_Task_. Retype the whole listing below exactly, keeping every picture out of it.
——
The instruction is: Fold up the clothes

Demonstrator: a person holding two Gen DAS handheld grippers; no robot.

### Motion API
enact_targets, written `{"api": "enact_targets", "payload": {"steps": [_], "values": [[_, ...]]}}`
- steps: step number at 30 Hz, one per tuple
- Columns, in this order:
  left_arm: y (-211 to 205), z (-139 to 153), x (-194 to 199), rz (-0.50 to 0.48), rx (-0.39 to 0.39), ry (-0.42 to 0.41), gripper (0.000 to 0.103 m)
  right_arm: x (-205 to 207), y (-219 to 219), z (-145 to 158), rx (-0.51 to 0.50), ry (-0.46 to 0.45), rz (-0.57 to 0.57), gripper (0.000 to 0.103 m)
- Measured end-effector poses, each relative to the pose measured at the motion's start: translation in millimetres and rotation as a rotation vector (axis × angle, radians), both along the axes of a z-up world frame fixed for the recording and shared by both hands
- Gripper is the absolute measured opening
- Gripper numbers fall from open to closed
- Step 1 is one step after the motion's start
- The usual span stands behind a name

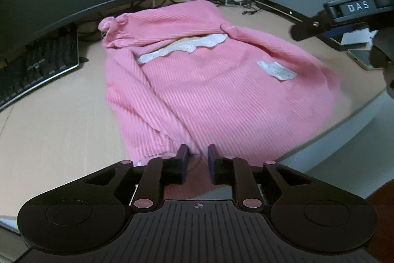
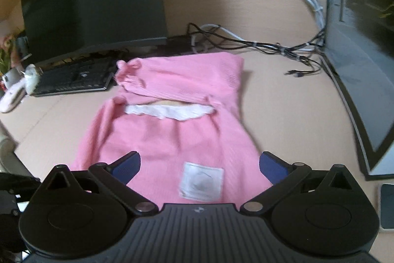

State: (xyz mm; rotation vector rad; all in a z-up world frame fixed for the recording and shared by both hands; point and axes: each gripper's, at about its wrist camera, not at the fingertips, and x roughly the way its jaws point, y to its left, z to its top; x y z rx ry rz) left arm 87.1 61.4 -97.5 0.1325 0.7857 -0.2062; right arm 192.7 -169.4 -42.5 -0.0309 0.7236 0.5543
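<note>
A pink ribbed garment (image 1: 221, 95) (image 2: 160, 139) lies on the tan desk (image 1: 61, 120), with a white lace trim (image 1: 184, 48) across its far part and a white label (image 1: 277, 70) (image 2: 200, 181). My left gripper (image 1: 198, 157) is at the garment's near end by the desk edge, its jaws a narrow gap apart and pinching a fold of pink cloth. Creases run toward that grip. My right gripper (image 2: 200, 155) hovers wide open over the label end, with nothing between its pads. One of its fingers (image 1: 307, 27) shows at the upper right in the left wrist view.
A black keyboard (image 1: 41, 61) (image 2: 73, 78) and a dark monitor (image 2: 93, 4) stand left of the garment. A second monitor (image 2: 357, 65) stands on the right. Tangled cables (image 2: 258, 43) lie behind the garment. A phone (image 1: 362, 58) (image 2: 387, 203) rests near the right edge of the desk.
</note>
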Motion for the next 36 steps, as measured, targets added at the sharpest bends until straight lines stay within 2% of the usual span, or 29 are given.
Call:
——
_Problem solution_.
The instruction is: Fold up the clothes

Demonstrator: a person holding two Gen DAS handheld grippers; no robot.

### Motion API
enact_targets, written `{"api": "enact_targets", "payload": {"steps": [_], "values": [[_, ...]]}}`
- steps: step number at 30 Hz, one per tuple
- Columns, in this order:
  left_arm: y (-211 to 205), z (-139 to 153), x (-194 to 199), rz (-0.50 to 0.48), rx (-0.39 to 0.39), ry (-0.42 to 0.41), gripper (0.000 to 0.103 m)
  right_arm: x (-205 to 207), y (-219 to 219), z (-145 to 158), rx (-0.51 to 0.50), ry (-0.46 to 0.45), rz (-0.57 to 0.57), gripper (0.000 to 0.103 m)
- Measured end-effector poses, each relative to the pose measured at the motion's start: translation in millimetres and rotation as a rotation vector (axis × angle, radians), both along the axes of a z-up world frame fixed for the recording and shared by both hands
- Gripper is the absolute measured opening
- Gripper numbers fall from open to closed
- Step 1 is one step after the motion's start
- The usual span stands behind a name


State: (xyz mm; rotation vector rad; all in a z-up world frame fixed for the recording and shared by both hands; point and axes: each gripper's, at about its wrist camera, not at the fingertips, and x roughly the way its jaws point, y to its left, z to its top; x y z rx ry rz) left arm 87.1 61.4 -97.5 0.1325 0.7857 -0.2062; right arm 192.7 -169.4 -42.5 -0.0309 0.7236 0.5543
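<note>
A pink ribbed garment (image 1: 221, 95) (image 2: 160, 139) lies on the tan desk (image 1: 61, 120), with a white lace trim (image 1: 184, 48) across its far part and a white label (image 1: 277, 70) (image 2: 200, 181). My left gripper (image 1: 198, 157) is at the garment's near end by the desk edge, its jaws a narrow gap apart and pinching a fold of pink cloth. Creases run toward that grip. My right gripper (image 2: 200, 155) hovers wide open over the label end, with nothing between its pads. One of its fingers (image 1: 307, 27) shows at the upper right in the left wrist view.
A black keyboard (image 1: 41, 61) (image 2: 73, 78) and a dark monitor (image 2: 93, 4) stand left of the garment. A second monitor (image 2: 357, 65) stands on the right. Tangled cables (image 2: 258, 43) lie behind the garment. A phone (image 1: 362, 58) (image 2: 387, 203) rests near the right edge of the desk.
</note>
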Motion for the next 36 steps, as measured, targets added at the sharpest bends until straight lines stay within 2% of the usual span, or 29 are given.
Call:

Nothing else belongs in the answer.